Want a clean python env? Uhhhhhhhh use docker I guess?
python -m venv venv
Well what’s currently installed? ls node_modules, or use npm ls if you want to be fancy. In python land? Uhhhhhh
pip freeze. pip list if you want it formatted.
Let’s update some dep–WHY AREN’T PYTHON PACKAGES USING SEMVER
Janky, legacy python packages will have random versioning schemes. If a dependency you’re using doesn’t follow semver I would question why you’re using it and seek out an actively maintained alternative.
Im honestly surprised someone using Python professionally appears to not know anything about how pip/venv work.
The points you think you are making here are just very clearly showing that you need to rtfm…
More like rtfms. I really didn’t feel like learning 20 different tools for repos my team didn’t touch very often.
Bruh idk why the difference… Educate me?
Pip stores everything inside of some random txt file that doesn’t differentiate between packages and dependencies.
Honestly its a simple and straightforward solution. What’s wrong with it?
If you want to export your local environment, isn’t usually a requirements.txt used?
cargo just works, it’s great and everyone loves it.
npm has a lot of issues but in general does the job. When docs say do ‘npm install X’ you do it and it works.
pip is a mess. In my experience doing ‘pip install X’ will maybe install something but it will not work because some dependencies will be screwed up. Using it to distribute software is pointless.
I use pip extensively and have zero issues.
npm pulls in a million dependencies for even the simplest functionality.
It probably works for your own local project. After using it for couple of days to install some 3rd party tool my conclusion is that it has no idea about dependencies. It just downloads some dependencies in some random versions and than it never works. Completely useless.
Is that really the fault of the package manager or is it of the libraries you decide to use?
npm is just plain up terrible. never worked for me first try without doing weird stuff
I don’t know what cargo is, but npm is the second worst package manager I’ve ever used after nuget.
I’ve never had an issue with nuget, at least since dotnet core. My experience has it far ahead of npm and pip
I’ll second this. I would argue that .Net Core’s package/dependency management in general is way better than Python or JavaScript. Typically it just works and when it doesn’t it’s not too difficult to fix.

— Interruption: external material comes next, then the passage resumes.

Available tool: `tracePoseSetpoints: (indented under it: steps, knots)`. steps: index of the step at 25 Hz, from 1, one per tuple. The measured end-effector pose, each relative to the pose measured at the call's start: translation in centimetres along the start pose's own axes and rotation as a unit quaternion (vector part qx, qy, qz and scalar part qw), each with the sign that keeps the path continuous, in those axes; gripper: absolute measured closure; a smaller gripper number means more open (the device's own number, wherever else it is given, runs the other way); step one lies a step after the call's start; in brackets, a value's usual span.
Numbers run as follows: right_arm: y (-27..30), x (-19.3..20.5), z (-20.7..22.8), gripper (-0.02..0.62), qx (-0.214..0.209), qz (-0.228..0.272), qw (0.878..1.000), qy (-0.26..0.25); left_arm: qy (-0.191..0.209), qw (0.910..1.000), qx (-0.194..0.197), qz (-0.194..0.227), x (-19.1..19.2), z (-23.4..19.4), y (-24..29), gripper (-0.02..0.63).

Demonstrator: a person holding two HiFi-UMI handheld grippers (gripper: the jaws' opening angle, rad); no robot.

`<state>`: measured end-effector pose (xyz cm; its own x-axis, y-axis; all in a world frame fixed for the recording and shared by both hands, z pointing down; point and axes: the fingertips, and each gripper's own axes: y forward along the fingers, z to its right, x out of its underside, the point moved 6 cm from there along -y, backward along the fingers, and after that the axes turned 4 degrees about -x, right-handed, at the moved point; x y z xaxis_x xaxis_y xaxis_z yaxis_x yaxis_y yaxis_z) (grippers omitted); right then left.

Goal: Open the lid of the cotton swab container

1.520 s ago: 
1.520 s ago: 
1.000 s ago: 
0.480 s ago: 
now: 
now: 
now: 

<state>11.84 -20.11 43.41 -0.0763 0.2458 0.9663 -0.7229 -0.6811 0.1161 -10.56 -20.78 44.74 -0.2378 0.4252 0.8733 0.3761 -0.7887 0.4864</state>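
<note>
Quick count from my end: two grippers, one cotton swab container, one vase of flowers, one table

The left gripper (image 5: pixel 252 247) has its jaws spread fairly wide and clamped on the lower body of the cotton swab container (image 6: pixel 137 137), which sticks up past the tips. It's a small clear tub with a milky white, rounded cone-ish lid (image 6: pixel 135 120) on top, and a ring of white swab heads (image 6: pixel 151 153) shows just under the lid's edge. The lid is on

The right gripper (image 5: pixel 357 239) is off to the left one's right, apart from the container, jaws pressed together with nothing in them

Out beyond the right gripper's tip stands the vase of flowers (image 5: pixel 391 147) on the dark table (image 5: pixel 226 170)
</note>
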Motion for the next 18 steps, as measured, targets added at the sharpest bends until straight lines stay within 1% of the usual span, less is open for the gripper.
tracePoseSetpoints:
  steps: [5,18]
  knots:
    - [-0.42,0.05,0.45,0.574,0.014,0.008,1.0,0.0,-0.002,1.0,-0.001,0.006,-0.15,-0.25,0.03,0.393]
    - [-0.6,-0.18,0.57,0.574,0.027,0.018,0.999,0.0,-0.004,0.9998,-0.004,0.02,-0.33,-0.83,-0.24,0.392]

what’s wrong with nuget? I have to say I like the “I want latest” “no, all your dependencies are pinned you want to update latest you gotta decide to do it” workflow. I can think of some bad problems when you try to do fancy things with it but the basic case of “I just want to fetch my program’s dependencies” it’s fine.
I’m guessing they only used it 10 years ago when it was very rough around the edges. It didn’t integrate well with the old .NET Framework because it conflicted with how web.config managed dependencies and poor integration with VS. It was quite bad back then… but so was .NET Framework in general. Then they rebuilt from the ground up with dotnet core and it’s been rock solid since
Or they just hate Microsoft, which is a common motif to shit on anything Microsoft does regardless of the actual product.
Imho the VS integration has always been good, it’s the web config that’s always been a trash fire, and that’s not new.
XKCD Python https://xkcd.com/1987/
Yep, exactly that. I remember some time ago the official python body (whatever it is) was recommending one tool for python version management and another one of virtual env management or something. Pretty much there were two competing tools and the official recommendation was to use one tool for X and the other tool for Y. It’s a complete mess.